Namun, ia juga tak memungkiri jika hal tersebut menjadi kendala mangkrangknya proyek hulu migas. Alasannya, karena risiko subservice di Indonesia dinilai sangat tinggi karena potensi minyak berada di remote area, seperti di Selat Makassar dan Papua, walau potensi di daerah tersebut cukup besar.

 

“Dana yang dikeluarkan KKKS (kontraktor Kontrak Kerjasama) seperti Total, Exxon Mobil, Statoil, Talisman mencapai US$ 1,2 miliar atau sekitar Rp 14 triliun untuk eksplorasi di Selat Makassar dan Papua, tapi hasilnya nol, dan semua perusahaan tersebut sudah di-terminate,” tuturnya.

 

Johanes menambahkan, sistem bagi hasil (PSC) antara negara dengan perusahaan migas merupakan salah satu pilihan terbaik, untuk mengundang investor berinvestasi di hulu migas di Indonesia.

 

“Dalam PSC mengenal atau melekat yang namanya cost recovery . Karena jika risiko hulu migas tinggi seperti di Indonesia, maka dengan adanya PSC sangat baik, kalau risikonya rendah mungkj pilihan sistem royalti lebih baik.

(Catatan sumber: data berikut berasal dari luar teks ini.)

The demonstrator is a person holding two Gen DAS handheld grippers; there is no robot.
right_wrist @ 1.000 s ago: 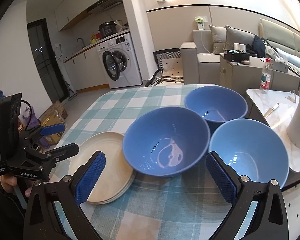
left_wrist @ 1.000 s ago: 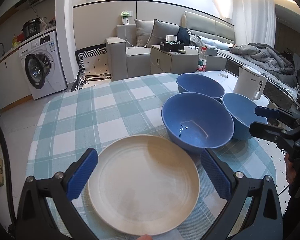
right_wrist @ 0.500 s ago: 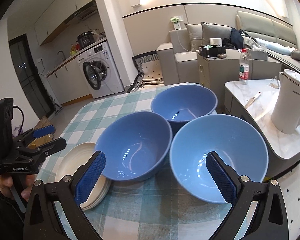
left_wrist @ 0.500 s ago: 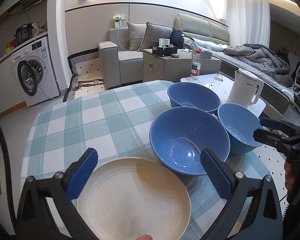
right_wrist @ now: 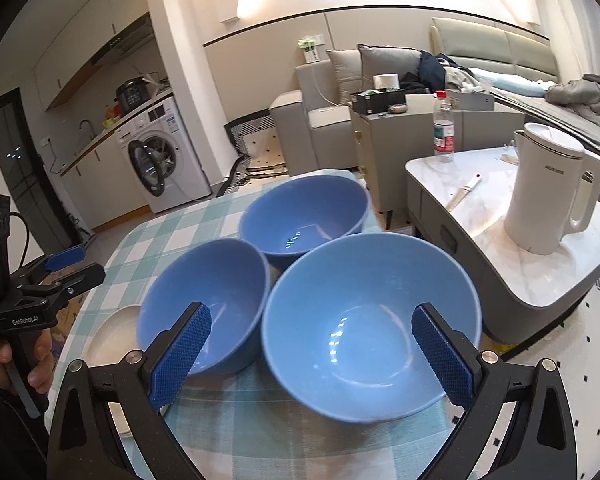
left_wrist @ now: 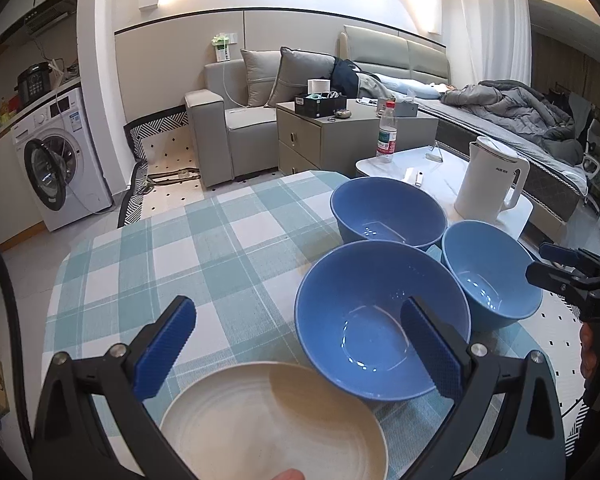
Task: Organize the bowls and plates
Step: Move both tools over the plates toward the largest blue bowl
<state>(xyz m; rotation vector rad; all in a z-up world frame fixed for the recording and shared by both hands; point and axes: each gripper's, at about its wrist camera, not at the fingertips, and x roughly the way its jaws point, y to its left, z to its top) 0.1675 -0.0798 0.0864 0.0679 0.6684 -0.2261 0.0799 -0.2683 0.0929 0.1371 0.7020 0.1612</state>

Tapi tidak ada keharusan kalau risiko tinggi tidak boleh pakai sistem royalti and tax (pajak), itu tinggal pilihan saja, dihitung plus minusnya nanti diuji oleh investor,” jelasnya.

 

Di tempat yang sama, Direktur Indonesia Petroleum Association (IPA) Lukman Mahfoedz mengungkapkan, diprediksi harga minyak terus turun mendekati US$ 50 per barel. “Hal tersebut akan berdampak pada proyek investasi hulu di dunia mencapai US$ 150 miliar tertunda, karena proyek mereka hanya ekonomis (menguntungkan) jika minyak harganya US$ 70-80 per barel,” kata Lukman.